Sie hatte keine engen Freundinnen in der Gegend – »Ich bleibe lieber für mich«, sagte sie –, kam aber den erwarteten Nachbarschaftsdiensten nach: Sie brachte den Kranken Thunfischaufläufe, holte Briefe und Zeitungen der verreisten Nachbarn herein, um ihre Häuser vor Einbrechern zu schützen, passte hin und wieder auf Hunde oder Katzen auf. Aber nicht auf Babys: Selbst wenn meine Mutter sich anbot, hielten sich Eltern mit Babys zurück. Nahmen sie womöglich ihre unsichtbare, aber leicht beunruhigende Aura wahr? (Für andere unsichtbar; sie selbst konnte sie angeblich sehen. Lila, behauptete sie.) Vielleicht hatten sie Angst, bei der Rückkehr festzustellen, dass ihr Kind im Bräter gelandet war wie ein Spanferkel. Dabei hätte meiner Mutter nichts ferner gelegen. Sie war böse, aber so böse nun auch wieder nicht.
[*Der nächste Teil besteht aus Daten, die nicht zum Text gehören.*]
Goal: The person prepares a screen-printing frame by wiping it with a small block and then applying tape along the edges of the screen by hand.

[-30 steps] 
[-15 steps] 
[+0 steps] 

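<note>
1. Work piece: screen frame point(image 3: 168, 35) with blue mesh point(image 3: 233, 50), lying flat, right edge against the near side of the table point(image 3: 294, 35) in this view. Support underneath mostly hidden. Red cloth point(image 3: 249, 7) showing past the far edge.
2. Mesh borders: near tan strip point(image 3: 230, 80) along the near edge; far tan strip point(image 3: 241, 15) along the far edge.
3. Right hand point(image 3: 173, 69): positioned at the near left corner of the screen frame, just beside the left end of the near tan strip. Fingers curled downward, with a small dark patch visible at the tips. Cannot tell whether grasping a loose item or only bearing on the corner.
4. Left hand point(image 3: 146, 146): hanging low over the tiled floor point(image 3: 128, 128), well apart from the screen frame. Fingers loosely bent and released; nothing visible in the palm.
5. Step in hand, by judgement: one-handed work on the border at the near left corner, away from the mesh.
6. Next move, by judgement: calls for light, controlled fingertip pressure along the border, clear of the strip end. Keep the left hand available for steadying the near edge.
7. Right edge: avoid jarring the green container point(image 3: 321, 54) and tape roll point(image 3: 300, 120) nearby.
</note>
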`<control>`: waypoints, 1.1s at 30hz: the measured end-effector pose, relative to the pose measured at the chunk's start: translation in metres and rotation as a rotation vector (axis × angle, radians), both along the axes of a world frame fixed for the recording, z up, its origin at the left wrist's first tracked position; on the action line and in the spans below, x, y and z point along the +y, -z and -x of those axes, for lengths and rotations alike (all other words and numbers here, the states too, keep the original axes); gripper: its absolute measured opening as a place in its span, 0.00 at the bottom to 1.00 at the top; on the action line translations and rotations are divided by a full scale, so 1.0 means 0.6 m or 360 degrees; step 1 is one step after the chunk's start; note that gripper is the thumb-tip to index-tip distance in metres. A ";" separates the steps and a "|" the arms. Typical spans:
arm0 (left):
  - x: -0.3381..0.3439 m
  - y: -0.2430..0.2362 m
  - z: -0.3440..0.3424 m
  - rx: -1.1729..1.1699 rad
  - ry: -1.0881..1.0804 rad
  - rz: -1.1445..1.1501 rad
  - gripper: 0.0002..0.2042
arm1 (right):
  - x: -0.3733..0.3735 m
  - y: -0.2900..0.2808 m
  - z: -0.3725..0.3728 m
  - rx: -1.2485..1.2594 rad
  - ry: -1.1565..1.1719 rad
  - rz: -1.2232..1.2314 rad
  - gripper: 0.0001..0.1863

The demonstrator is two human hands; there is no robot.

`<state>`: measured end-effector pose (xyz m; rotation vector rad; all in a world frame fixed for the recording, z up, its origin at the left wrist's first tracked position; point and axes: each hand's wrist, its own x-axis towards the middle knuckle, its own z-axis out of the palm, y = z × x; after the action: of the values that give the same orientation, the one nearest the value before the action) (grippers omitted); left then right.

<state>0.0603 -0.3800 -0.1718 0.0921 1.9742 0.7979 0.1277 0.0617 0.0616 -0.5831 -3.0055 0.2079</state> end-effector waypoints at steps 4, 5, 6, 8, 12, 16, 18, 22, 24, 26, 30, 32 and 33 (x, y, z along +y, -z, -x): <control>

Manchmal kamen verzweifelte Frauen – immer waren es Frauen – vorbei, und sie kochte ihnen eine Tasse zweifelhaften Tee und hörte ihnen am Küchentisch zu, wobei sie sie eindringlich ansah und wortlos nickte. Hat sie dafür Geld genommen? Hat sie so ihr Leben verdient, zumindest teilweise? Ich könnte nicht drauf schwören, aber mir schwant etwas.
Wenn ich nach oben stapfte, um Hausaufgaben zu machen, sah ich diese Beratungssitzungen, die da im Gange waren. Oder wenn ich vorgab, Hausaufgaben zu machen; nicht selten lackierte ich mir stattdessen die Zehennägel oder suchte mein Gesicht im Spiegel nach Hautunreinheiten ab – zu teigig, zu picklig, Hamstergebiss – oder legte eine dicke Schicht tiefroten Lippenstift auf und bewunderte mein schmollendes Spiegelbild oder flüsterte am Flurtelefon mit Brian. Die Versuchung, meine Mutter zu belauschen, war groß, aber sie wusste immer Bescheid. »Der Lauscher an der Wand«, sagte sie dann. »Ab ins Bett! Schönheitsschlaf!« Als ob man vom Schlafen allein schöner würde.